Consequently, we see a very high quality group of funds, and that’s good for Michigan. And they’re interested for market reasons—quite honestly, they see the potential for them to make money investing in this state. That’s a great sign, and probably wouldn’t have happened in Michigan a few years ago.
X: If you had to look ahead 5 years, 10 years, and 20 years, what do you see for the Michigan economy?
CR: Michigan should certainly be a Top Ten state for venture capital investing and new company establishment. Right now, Michigan has almost all the elements. We don’t have enough capital—which is what we and others are working on—and right now we also don’t have enough entrepreneurial CEOs. But those issues are easier to address than it would be to try to create an R&D hub where there wasn’t one, and that’s where we have a built-in advantage.
I believe you’ll see certain industries that will grow pretty dramatically here. The energy area, particularly where it involves energy-related manufacturing, should grow well over the next 10 years. We should also be capitalizing on the legacy here of drug development, with more pharma-related companies here.
I believe we’re going to see a cultural change, where we become a more entrepreneurial people. In some ways, we’re sort of forced into it by the reality around us. But there is much more of an openness to it now than we saw a couple years ago, and I think that will continue to grow as students graduate from college with a much different mindset than their parents did. When I graduated from college, the unstated goal of the vast majority of students was to get a “safe” job in a large company.
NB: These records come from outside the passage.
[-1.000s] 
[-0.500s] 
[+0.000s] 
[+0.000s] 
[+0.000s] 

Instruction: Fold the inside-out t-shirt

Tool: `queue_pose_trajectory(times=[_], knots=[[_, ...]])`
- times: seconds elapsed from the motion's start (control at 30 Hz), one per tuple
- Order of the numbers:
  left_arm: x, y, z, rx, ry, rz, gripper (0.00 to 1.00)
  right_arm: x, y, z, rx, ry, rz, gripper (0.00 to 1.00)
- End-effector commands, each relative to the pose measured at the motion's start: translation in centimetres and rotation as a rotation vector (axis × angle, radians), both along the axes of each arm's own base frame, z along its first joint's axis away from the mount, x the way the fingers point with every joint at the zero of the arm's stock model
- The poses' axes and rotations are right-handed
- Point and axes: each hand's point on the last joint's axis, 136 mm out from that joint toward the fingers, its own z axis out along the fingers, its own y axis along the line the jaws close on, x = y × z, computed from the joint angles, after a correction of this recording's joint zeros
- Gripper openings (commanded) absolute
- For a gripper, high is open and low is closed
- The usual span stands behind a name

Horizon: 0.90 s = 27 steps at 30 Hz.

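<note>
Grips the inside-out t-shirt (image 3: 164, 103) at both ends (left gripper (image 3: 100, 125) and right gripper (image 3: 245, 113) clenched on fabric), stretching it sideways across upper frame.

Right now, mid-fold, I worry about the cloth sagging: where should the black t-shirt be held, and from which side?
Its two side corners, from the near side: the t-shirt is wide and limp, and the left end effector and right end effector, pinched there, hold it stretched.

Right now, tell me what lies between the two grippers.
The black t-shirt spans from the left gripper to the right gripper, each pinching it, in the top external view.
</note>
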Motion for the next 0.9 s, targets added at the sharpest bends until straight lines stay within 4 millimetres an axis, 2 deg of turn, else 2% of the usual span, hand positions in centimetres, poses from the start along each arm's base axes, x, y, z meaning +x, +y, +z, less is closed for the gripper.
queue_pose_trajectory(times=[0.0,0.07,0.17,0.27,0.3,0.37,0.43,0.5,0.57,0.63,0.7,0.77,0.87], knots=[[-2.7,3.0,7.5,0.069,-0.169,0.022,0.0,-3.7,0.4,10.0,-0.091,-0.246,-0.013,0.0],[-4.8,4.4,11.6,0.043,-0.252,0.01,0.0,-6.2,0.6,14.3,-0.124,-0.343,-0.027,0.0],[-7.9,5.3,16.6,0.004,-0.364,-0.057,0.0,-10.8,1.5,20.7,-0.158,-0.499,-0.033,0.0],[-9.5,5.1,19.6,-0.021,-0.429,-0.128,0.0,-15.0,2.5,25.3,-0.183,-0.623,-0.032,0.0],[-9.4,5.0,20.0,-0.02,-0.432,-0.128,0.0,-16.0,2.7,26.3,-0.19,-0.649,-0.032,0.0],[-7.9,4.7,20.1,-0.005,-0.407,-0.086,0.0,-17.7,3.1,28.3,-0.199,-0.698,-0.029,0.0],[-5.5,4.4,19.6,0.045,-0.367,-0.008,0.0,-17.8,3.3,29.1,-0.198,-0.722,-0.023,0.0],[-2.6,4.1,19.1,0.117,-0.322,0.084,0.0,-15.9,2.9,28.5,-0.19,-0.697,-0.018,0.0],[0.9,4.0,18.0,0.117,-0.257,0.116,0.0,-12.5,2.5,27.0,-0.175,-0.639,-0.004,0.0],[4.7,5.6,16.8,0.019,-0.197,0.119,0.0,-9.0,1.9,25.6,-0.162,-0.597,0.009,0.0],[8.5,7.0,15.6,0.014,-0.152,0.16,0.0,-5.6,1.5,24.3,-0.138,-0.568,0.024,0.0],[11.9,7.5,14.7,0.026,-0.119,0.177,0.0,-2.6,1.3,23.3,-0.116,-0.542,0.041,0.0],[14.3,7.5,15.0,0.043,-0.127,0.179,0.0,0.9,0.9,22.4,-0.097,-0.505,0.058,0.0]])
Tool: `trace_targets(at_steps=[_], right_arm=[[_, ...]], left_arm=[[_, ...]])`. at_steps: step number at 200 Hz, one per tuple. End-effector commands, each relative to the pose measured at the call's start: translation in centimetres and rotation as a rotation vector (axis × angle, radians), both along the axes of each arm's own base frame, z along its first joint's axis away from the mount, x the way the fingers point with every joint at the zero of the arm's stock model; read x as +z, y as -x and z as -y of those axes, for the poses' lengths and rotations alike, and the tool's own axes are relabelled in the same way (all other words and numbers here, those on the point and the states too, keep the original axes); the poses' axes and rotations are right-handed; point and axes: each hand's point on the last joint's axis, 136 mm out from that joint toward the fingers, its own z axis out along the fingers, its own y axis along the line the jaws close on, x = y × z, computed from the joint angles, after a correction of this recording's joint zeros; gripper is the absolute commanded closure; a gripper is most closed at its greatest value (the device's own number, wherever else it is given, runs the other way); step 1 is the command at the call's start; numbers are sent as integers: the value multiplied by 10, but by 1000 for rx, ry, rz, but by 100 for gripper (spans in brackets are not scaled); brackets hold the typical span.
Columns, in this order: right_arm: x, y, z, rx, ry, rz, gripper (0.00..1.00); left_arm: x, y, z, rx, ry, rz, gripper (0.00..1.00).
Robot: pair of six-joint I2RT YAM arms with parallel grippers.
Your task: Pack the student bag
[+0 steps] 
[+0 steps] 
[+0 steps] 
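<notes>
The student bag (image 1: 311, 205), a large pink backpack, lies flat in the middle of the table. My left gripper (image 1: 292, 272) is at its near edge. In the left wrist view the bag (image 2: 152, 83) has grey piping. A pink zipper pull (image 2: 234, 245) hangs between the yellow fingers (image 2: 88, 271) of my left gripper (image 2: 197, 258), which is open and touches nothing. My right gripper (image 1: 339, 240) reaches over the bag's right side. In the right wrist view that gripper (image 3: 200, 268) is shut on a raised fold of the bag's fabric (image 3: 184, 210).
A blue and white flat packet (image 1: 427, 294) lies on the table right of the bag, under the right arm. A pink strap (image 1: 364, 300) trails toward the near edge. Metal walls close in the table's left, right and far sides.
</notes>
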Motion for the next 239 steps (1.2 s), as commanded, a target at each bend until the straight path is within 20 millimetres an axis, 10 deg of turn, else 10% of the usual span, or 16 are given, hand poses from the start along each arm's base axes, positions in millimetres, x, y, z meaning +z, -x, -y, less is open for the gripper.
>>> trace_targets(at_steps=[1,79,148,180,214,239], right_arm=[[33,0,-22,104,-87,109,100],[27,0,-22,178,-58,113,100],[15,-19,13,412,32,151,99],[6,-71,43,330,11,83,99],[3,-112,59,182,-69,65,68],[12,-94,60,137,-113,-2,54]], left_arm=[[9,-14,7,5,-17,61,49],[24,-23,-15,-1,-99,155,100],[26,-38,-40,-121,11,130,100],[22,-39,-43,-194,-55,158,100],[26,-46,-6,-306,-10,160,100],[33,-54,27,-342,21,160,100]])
That is no longer the case.
And from the standpoint of the state, my hope is that the state government and the way the state approaches economic development will be increasingly oriented toward entrepreneurship and innovation, and creating an overall environment that helps them expand.
X: Is that the twenty-year answer or the five-year view?
CR: (Laughs). I think it’s between five and 20. We’ll see progress toward that over five years, but this stuff takes a lot longer. This isn’t a stimulus plan. This is long-term planting and growing. We already have this strong R&D base. It’s a matter of capturing that and turning it into innovative and growing new companies.